Comment by notacoward

11 years ago

Humorous answer: Maybe I can't invert a tree, but watch me flip this table.

Serious answer: Companies that pull this crap deserve to starve and die.

What specifically are you objecting to? That specific question? Writing code on a whiteboard?

How would you interview software engineering candidates?

  • If you rate engineers on their ability to memorize something they could have looked up on Google in 5 seconds, what are you really actually testing?

    If you're not at Google's scale, a take-home test that involves them producing a working solution to a problem in their own time, that you then expect them to be able to discuss, reason about, justify, and so on is a much better tool; even at Google's scale, where you might be worried people who copy answers off the net, have them bring the laptop they used in, and then get them to expand upon their solution.

    All that said, I'd be surprised if that was the only factor at play. The Twitter comment itself seems to indicate a - uh - cultural fit issue. Additionally, and with no actual knowledge of the insides of HomeBrew, that a piece of software is widely used isn't evidence that the author is an excellent (or even good) developer.

    • >If you rate engineers on their ability to memorize something they could have looked up on Google in 5 seconds, what are you really actually testing?

      Repeating what I said earlier - You can't build a plane by opening a physics textbook. Starting with a LARGE pool of fundamental and higher order building blocks allows you to fit them together using whatever skill/talent you have at solving problems, in a MUCH shorter time than someone who doesn't.

      Someone who constantly google's basic stuff is a net drag on a team's productivity. Rather than operating at their skill level, they're constantly being distracted by having to task-switch and waste hours researching stuff. The internet isn't going to magically know the exact problem you're working on and whether certain data structures or algorithms are appropriate for solving it, or if they need further tuning depending on what your priorities are, or what have you.

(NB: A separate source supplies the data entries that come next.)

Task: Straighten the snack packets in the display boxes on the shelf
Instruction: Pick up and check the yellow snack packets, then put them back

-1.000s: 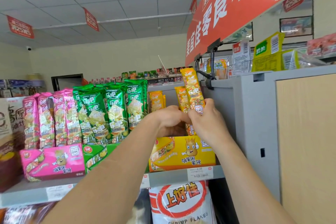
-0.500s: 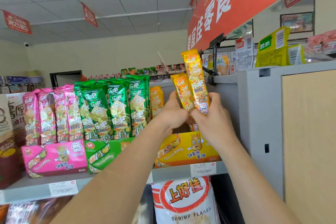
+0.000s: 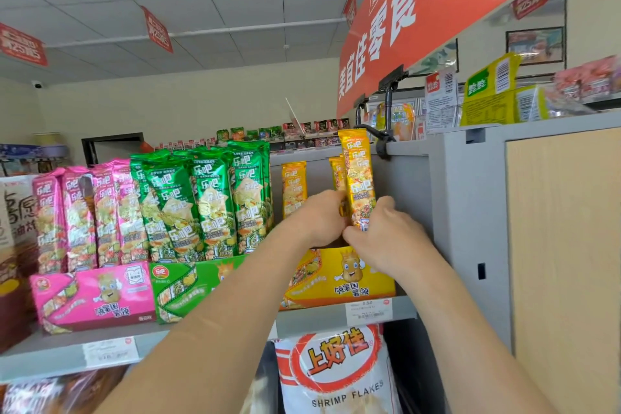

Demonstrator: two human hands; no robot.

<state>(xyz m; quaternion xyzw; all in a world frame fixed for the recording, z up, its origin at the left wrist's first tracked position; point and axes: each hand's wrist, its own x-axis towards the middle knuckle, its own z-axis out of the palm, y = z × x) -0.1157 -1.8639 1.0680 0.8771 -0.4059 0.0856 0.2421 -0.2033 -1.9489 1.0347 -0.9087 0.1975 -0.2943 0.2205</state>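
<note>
**Yellow packets squared up; seating unconfirmed**

Obs: centre-right of frame, both hands work just above the yellow display box [image 3: 369,282]. The right hand [image 3: 386,239] pinches the bottom end of the front yellow packet [image 3: 358,175]. The left hand [image 3: 319,218] has its fingers curled round the lower part of the same bundle. The hands touch each other.

Change: half a sec. ago two packets were held higher, fanned apart & leaning twd upper left. Now the front one stands near upright. The second packet [image 3: 336,171] is tucked close behind it, only a sliver showing. The bundle is lower, nearer the box.

Meaning (judgement): alignment of this pair approx. done. Their bottoms are hidden by the hands, so I cannot tell if they are seated in the box yet. A lone yellow packet [image 3: 294,188] stands apart to the left w/ a gap between, prob. next to close up.

Elsewhere: green packets [image 3: 208,198] & pink packets [image 3: 84,218], left half of frame, stand in rows in their own boxes.
</note>
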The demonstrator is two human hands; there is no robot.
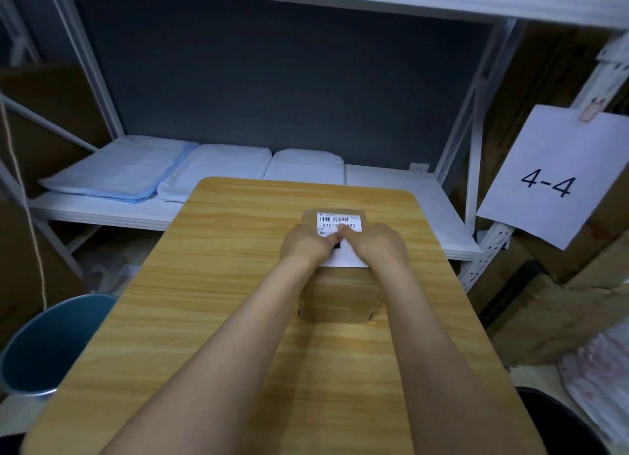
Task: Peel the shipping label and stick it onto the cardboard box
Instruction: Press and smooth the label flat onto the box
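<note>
A small brown cardboard box (pixel 340 298) stands on the wooden table (pixel 218 284), right of the middle. A white shipping label (pixel 338 220) with a barcode lies flat on the box's top. My left hand (pixel 308 245) and my right hand (pixel 376 247) both rest on the label, side by side, with fingers curled and fingertips pressing on its middle. The hands hide the label's centre; its barcode end and its near white edge show. I cannot tell whether any backing paper is under the hands.
A white metal shelf (pixel 408 196) behind the table holds folded white and blue cloths (pixel 136 172). A blue bin (pixel 51 345) stands at the table's left. Cardboard boxes (pixel 544 305) and a paper sign reading 4-4 (pixel 551 179) are on the right.
</note>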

Getting questions answered, and googling/learning about CS stuff is great on its own, and should be encouraged as much as possible, but it is not a substitute for actually retaining that knowledge.

  • Interviews break most people's intellectual context. Talky/show-me interviews are designed around interviewing MBA "how well can you present yourself" roles, but it completely fails to evaluate a technical person.

    Doing a blind and "surprise me with a clever (or traditional) algorithm" whiteboard interview is a teaching skill, not a coding competency. You have to illustrate, explain, make your self vulnerable while understanding the problem, and work in front of someone while being judged confrontationally. It's not sane. (and glob help you if you don't wrap your entire brain around the problem in the first 5 seconds, then you're clearly subpar and are worth less than dirt even with your 15 years of experience shipping products to millions of users.)

    Google is happy to have 1,000 nerd projects and only one thing that makes money. As long as they continue to interview smart people on technicalities instead of well-roundness and ability to actually contribute or move the company forward, they have no need to fix their insultingly irrelevant interview process.

  • Why not just take a chunk of code the candidate has written that was interesting and talk about it?

    The main problem with interviews [imo] is it grabs stuff the interviewer is familiar with and throws it at the person in the more stressful position of being the interviewee. Its also [often] a very non-standard way of communicating. I don't know about you but all of my communication is via text or graphic, not whiteboard.

    And, honestly, do you care more about the fact they can invert a binary tree from memory? Or that they can learn to in the next hour and implement it?

    My guess is for 90% of jobs, its the second.

    • The point about interviewer vs. interviewee familiarity with the problem is important. It's hard to avoid comparing the interviewee's off-the-cuff solution to one that was researched at leisure and refined over multiple previous interviews. Really damn hard. Psychologists and teachers are trained in avoiding that kind of bias, and still struggle. Very few engineers are equipped to see through the "fog" and interpret a candidate's performance in a useful way. I've only encountered one - a recently former CS prof - and I've been in the business a long time.

  • I think the best way is to give them access to a code base, give them 48 hours and have them submit a pull request for a feature. That way you can see that they can learn the codebase and implement the feature in their own time. During the interview, you can discuss their code and the reasoning behind the implementation details.

    • I once got asked to spin off an ec2 instance from an image provided by the company I applied to, and then answer certain questions about the dataset on that thing. I had to write actual code to obtain the answers. All that had to happen within 24 hours. Then there was an on-site interview where they asked questions about stuff like JVM garbage collector fine-tuning and such. That was the best interview I had, ever.

  • Demonstrating one small part of a real working software engineer's job, by solving an artificial problem in an artificial environment under artificial time constraints, while one or more people with no pedagogical training look on and (sometimes) interfere. The amount of information gained is less than the amount lost from having poisoned the entire rest of the interview environment.